INSTRUCTIONS FOR THE TASK:
Search the data below for "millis"; list each line that holds it.
● ● ●
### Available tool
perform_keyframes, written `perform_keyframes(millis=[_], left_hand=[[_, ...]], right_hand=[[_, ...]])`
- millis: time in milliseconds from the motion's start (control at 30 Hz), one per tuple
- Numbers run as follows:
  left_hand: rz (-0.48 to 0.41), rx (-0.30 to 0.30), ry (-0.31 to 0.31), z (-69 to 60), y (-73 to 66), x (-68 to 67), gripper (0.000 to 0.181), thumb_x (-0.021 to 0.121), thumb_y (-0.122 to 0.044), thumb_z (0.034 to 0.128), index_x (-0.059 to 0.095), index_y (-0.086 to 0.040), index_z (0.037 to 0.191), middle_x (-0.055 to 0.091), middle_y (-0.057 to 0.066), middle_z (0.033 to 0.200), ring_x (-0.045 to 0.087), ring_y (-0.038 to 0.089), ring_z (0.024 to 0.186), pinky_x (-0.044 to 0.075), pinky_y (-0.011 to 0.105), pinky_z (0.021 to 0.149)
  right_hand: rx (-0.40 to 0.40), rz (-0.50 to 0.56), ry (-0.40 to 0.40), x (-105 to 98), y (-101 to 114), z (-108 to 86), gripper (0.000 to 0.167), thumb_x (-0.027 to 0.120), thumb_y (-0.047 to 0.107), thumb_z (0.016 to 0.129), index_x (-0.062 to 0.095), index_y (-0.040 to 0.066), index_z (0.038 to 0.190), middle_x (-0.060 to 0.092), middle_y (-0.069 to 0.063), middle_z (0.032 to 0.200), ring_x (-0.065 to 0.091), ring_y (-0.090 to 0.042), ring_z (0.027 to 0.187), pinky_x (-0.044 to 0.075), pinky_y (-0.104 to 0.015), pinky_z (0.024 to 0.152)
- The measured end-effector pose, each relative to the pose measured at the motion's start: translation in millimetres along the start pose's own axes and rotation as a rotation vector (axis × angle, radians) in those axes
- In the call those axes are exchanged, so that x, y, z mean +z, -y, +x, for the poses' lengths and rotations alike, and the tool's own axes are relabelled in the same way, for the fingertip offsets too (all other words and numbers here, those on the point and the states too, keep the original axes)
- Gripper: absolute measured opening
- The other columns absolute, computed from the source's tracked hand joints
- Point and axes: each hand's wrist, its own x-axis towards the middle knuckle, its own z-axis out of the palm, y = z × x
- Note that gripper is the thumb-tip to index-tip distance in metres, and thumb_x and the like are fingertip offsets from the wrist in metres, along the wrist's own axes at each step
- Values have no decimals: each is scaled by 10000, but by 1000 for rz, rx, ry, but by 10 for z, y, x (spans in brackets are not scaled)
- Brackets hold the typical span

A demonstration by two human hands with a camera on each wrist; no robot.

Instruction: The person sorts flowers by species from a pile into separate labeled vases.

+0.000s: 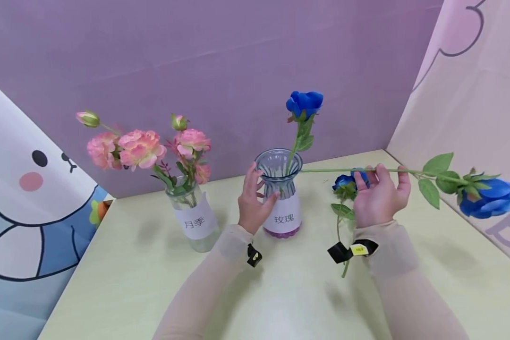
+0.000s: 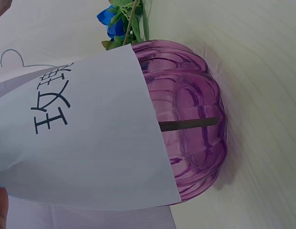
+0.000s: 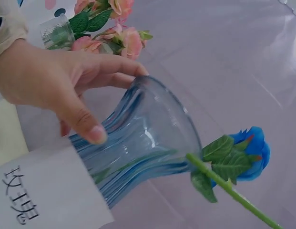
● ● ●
RESPONSE TO THIS EXERCISE:
perform_keyframes, written `perform_keyframes(millis=[_], left_hand=[[_, ...]], right_hand=[[_, ...]])`
- millis: time in milliseconds from the motion's start (control at 30 Hz), one per tuple

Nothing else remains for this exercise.